Data shown:

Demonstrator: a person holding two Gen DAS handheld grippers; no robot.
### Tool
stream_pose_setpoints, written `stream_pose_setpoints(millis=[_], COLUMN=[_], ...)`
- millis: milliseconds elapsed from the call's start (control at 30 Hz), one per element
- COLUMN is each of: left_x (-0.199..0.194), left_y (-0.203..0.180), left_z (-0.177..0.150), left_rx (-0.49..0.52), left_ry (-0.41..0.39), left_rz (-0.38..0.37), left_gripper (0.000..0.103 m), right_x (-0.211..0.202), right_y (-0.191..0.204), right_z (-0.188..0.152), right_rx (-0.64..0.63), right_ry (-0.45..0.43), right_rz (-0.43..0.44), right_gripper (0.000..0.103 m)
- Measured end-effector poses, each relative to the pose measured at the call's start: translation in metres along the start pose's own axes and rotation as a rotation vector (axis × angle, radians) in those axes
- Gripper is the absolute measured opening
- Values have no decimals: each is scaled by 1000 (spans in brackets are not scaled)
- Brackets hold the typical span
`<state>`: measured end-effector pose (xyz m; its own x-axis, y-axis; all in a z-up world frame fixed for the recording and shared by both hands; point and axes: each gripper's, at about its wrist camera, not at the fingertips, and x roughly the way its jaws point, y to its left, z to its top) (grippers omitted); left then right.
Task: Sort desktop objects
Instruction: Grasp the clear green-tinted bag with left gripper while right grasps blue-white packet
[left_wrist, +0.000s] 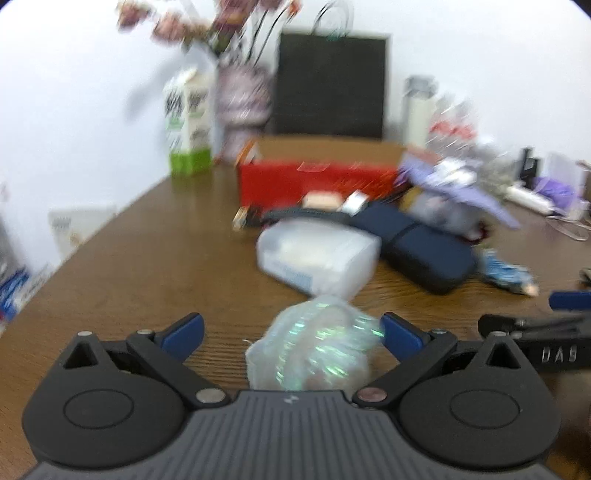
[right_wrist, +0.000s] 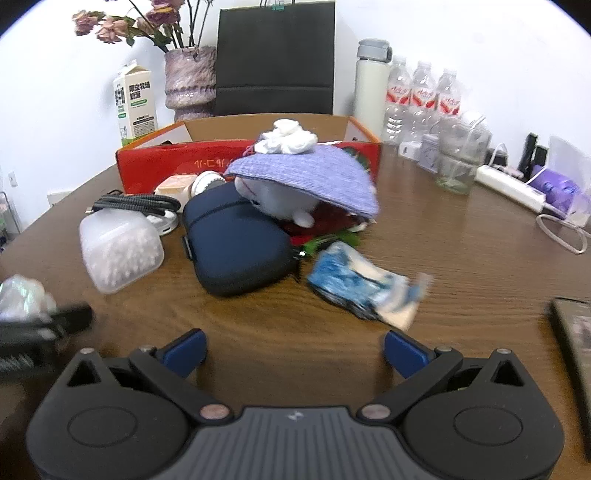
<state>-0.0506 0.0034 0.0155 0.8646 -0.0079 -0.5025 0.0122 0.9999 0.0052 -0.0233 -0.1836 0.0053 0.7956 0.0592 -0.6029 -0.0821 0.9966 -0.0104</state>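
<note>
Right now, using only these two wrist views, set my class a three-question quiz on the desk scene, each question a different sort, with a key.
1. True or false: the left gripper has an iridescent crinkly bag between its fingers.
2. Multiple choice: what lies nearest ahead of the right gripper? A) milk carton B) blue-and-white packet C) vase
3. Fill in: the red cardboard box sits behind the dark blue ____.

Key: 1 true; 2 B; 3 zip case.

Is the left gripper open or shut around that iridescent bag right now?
Open: the left gripper has its blue fingers spread wide, the iridescent bag between them.
</note>
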Motion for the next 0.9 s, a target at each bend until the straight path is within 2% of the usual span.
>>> stream_pose_setpoints(millis=[133, 267, 300, 367, 433, 500, 533, 600, 633, 667, 700, 733, 800, 900], left_x=[-12, 0, 0, 1, 4, 9, 9, 10, 9, 9, 8, 7, 6, 3], left_y=[3, 8, 9, 11, 11, 11, 10, 10, 10, 10, 10, 10, 10, 12], left_z=[-6, -4, -4, -3, -2, -2, -1, 1, 3, 4, 6, 9, 15, 24], left_rx=[-3, -48, -54, -57, -50, -44, -42, -45, -51, -53, -56, -58, -64, -73], left_ry=[-8, 14, 18, 19, 40, 63, 59, 60, 60, 57, 52, 46, 33, 11], left_rz=[-34, -44, -50, -78, -98, -111, -117, -133, -147, -160, -168, -171, -173, -178], left_gripper=[103, 103, 98, 84, 54, 50, 45, 42, 41, 40, 40, 39, 39, 39], right_x=[-31, -25, -19, -4, 13, 27, 34, 46, 48, 49, 48, 47, 45, 36], right_y=[-17, -34, -38, -44, -49, -51, -49, -48, -47, -45, -44, -44, -45, -43], right_z=[-8, 0, 4, 11, 18, 25, 28, 32, 32, 32, 32, 31, 31, 31], right_rx=[-2, 21, 24, 32, 52, 67, 67, 64, 57, 48, 40, 38, 44, 45], right_ry=[-93, -122, -110, -85, -53, -25, -12, 15, 12, 11, 6, 3, -4, 6], right_rz=[18, -16, -20, -14, 18, 41, 39, 35, 27, 25, 29, 33, 48, 62], right_gripper=[103, 102, 99, 90, 85, 75, 73, 62, 60, 49, 42, 40, 22, 15])
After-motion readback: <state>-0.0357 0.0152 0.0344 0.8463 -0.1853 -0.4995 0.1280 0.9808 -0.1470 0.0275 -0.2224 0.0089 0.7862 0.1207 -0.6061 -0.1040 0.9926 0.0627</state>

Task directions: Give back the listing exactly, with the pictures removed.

Exercise result:
Demonstrator: a person holding two Gen DAS handheld grippers; no robot.
### Tool
stream_pose_setpoints, written `stream_pose_setpoints(millis=[_], COLUMN=[_], ...)`
- millis: milliseconds elapsed from the call's start (control at 30 Hz), one per element
- COLUMN is each of: left_x (-0.199..0.194), left_y (-0.203..0.180), left_z (-0.177..0.150), left_rx (-0.49..0.52), left_ry (-0.41..0.39), left_rz (-0.38..0.37), left_gripper (0.000..0.103 m), right_x (-0.211..0.202), right_y (-0.191..0.204), right_z (-0.188..0.152), right_rx (-0.64..0.63), right_ry (-0.45..0.43), right_rz (-0.43..0.44), right_gripper (0.000..0.103 m)
- Measured end-effector poses, each relative to the pose measured at the call's start: translation in metres along the start pose's own axes and rotation as a rotation vector (axis × angle, radians) in those axes
- Gripper is the absolute measured opening
- Values have no decimals: each is scaled by 1000 (spans in brackets are not scaled)
- Brackets hold the typical span
`<state>`: measured end-effector pose (xyz m; its own x-axis, y-axis; all in a z-up world frame fixed for the recording and shared by both hands; point and axes: each gripper's, at about its wrist camera, not at the fingertips, and x roughly the way its jaws point, y to its left, z to its top) (grippers omitted); left then right.
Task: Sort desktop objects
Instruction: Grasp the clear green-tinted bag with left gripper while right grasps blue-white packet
[left_wrist, +0.000s] 
[right_wrist, +0.000s] 
<state>-0.0506 0.0034 0.0155 0.8646 -0.0079 -0.5025 0.0122 0.9999 0.0052 -0.0233 -0.1836 0.0053 0.7956 0.0592 -0.6029 -0.0821 0.9966 -0.0104</state>
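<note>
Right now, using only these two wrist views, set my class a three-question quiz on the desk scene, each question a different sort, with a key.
1. True or false: the left gripper has an iridescent crinkly bag between its fingers.
2. Multiple choice: what lies nearest ahead of the right gripper? A) milk carton B) blue-and-white packet C) vase
3. Fill in: the red cardboard box sits behind the dark blue ____.

Key: 1 true; 2 B; 3 zip case.

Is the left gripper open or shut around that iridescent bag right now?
Open: the left gripper has its blue fingers spread wide, the iridescent bag between them.
</note>
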Motion for the next 0.9 s, a target at each bend until the straight path is within 2% of the usual span.
>>> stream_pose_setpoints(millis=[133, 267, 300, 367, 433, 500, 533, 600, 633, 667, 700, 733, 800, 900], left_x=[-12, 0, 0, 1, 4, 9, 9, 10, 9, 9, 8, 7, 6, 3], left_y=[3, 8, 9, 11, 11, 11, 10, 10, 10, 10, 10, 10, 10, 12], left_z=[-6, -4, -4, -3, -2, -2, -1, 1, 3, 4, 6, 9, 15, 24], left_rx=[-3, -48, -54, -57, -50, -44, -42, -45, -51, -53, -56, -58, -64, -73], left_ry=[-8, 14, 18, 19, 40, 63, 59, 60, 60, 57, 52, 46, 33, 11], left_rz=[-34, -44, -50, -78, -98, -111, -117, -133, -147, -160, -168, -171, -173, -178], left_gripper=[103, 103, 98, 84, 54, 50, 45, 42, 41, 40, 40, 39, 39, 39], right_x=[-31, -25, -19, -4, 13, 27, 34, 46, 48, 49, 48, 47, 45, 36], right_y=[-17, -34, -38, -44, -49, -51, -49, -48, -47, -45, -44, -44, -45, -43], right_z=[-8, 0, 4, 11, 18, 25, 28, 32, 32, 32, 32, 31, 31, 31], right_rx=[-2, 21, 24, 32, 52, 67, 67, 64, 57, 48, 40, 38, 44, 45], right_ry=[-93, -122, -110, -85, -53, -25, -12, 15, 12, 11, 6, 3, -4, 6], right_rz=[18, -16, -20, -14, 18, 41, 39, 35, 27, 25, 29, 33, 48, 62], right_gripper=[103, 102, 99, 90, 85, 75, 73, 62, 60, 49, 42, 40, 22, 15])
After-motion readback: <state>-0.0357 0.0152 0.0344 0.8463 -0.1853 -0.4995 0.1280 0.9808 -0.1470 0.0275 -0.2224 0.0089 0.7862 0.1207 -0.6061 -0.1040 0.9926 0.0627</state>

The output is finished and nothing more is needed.